Work required: Where the records below show a line containing "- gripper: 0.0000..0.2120", start copying; end with the line containing "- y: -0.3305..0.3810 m", and copy it too.

Records for this exercise:

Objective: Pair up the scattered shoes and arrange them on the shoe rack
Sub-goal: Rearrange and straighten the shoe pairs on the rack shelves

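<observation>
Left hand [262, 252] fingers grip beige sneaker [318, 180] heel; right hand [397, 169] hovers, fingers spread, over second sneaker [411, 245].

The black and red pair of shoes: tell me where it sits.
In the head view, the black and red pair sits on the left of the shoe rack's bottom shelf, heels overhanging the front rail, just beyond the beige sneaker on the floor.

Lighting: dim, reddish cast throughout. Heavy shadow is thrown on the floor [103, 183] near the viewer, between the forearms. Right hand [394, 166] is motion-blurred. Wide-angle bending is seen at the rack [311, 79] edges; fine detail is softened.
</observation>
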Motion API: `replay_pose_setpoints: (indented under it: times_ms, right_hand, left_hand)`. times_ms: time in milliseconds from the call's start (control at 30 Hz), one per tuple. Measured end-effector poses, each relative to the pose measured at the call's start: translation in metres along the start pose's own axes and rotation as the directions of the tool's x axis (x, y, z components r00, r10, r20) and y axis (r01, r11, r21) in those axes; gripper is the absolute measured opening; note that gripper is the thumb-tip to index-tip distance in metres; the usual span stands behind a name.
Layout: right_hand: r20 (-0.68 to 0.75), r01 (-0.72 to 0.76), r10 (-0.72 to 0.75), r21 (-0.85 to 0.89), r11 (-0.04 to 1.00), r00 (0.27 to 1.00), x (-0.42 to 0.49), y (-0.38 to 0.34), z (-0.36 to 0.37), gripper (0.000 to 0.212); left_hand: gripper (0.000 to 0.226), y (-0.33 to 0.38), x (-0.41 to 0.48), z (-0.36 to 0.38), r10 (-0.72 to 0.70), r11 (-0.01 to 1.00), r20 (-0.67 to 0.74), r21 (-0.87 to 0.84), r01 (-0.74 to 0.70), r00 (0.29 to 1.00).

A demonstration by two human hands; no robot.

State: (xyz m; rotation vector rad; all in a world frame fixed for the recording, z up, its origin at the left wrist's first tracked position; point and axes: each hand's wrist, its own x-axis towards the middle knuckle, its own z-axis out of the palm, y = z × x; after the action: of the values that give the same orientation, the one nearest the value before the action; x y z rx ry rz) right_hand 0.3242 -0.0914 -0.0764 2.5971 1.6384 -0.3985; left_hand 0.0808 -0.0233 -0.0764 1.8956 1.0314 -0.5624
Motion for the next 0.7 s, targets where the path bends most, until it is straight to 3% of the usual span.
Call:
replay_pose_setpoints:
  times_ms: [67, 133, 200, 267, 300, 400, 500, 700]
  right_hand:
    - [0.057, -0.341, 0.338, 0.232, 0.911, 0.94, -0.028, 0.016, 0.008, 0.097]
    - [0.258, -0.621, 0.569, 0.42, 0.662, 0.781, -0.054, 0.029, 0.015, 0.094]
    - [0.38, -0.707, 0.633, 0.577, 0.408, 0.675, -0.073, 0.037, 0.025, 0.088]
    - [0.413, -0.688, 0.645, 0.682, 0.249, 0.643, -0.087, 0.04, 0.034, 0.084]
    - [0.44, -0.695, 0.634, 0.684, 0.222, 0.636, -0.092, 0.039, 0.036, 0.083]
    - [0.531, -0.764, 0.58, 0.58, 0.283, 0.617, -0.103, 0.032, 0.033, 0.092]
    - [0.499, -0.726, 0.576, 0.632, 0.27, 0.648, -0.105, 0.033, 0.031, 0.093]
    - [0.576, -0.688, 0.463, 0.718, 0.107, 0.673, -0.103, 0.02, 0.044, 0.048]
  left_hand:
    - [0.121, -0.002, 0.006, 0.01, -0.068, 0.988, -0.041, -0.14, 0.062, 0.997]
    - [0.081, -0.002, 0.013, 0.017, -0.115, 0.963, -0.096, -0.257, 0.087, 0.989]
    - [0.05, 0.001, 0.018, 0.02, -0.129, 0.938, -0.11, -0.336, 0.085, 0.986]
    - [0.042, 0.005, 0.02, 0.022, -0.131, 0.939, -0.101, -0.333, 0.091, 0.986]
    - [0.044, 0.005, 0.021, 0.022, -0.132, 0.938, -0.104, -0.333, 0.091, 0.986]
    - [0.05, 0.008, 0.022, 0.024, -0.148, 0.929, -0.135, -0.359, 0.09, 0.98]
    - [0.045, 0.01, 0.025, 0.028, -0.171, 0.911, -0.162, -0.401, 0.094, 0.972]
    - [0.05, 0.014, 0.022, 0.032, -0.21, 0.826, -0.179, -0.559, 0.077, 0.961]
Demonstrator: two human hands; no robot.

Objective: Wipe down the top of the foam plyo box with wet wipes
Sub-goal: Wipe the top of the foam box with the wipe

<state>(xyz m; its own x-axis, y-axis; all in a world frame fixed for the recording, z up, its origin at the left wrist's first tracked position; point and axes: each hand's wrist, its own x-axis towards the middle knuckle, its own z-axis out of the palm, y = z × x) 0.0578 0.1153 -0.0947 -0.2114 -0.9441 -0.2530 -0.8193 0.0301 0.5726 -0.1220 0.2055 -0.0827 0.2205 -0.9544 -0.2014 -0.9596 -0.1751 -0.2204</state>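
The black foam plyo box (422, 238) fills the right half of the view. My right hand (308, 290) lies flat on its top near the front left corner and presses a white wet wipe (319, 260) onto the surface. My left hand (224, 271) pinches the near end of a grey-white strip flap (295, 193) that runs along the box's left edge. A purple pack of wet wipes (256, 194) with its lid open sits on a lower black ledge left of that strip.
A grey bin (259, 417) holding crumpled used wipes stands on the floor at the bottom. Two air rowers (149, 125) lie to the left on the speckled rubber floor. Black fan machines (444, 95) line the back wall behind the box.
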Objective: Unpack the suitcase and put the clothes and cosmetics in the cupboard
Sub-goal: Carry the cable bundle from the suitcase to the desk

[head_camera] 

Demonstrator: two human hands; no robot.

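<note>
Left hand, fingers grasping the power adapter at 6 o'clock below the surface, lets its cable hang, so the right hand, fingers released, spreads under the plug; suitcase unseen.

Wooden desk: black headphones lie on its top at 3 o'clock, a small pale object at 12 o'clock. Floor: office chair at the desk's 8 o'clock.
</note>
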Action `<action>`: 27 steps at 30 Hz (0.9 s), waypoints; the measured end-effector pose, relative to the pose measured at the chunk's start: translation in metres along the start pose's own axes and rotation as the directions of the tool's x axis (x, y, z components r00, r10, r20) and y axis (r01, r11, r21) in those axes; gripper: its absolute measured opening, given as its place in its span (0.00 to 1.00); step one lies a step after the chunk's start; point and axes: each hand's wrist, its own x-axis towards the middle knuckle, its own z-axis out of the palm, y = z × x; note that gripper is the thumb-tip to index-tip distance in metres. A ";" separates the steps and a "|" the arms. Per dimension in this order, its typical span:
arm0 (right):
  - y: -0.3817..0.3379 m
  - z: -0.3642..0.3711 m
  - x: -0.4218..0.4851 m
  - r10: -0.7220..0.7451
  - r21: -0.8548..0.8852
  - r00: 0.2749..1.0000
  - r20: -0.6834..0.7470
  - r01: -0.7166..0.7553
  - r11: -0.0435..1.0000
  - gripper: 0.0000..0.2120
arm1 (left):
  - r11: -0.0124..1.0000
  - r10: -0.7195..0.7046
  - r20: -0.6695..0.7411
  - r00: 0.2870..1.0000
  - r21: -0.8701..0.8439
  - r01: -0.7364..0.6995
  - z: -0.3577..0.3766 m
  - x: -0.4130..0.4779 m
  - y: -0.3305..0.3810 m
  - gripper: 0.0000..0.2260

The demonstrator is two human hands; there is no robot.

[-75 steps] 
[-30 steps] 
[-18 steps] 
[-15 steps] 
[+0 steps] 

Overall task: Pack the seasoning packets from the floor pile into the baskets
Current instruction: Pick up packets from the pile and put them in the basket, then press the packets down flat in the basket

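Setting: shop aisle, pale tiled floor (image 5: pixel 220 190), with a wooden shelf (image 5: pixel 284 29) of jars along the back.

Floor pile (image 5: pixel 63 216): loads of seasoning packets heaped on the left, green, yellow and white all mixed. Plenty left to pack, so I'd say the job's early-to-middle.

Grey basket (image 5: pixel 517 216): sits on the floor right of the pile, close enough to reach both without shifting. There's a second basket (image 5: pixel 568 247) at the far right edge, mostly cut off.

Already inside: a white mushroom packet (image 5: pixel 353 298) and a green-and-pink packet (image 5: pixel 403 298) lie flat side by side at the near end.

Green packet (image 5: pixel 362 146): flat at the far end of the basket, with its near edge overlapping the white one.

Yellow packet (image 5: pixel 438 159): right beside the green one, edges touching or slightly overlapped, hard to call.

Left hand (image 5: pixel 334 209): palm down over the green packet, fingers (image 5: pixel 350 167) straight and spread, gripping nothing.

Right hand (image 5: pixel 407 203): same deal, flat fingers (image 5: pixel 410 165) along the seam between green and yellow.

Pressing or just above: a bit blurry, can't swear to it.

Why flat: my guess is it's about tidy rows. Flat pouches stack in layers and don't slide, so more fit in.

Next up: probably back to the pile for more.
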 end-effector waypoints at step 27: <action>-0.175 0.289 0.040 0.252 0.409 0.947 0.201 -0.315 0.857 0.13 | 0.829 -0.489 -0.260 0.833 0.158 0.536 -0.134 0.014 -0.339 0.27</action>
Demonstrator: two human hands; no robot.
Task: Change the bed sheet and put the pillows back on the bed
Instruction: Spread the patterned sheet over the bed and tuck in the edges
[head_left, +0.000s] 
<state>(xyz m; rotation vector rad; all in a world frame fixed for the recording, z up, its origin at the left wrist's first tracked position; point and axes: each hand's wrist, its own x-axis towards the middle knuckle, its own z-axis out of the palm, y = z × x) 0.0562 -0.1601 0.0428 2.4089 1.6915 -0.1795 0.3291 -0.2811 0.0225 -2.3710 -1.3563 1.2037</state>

Exercise answer:
  - gripper: 0.0000..0.2120
arm1 (left):
  - r11: -0.0124..1.0000
  - r10: -0.7195..0.7046
  - r20: -0.6695..0.7411
  - r00: 0.2870..1.0000
  - r21: -0.8701..0.8439
  - r01: -0.7364..0.6995
  - z: -0.3577..0.3766 m
  - x: -0.4130..0.4779 m
  - y: -0.3305..0.3810 m

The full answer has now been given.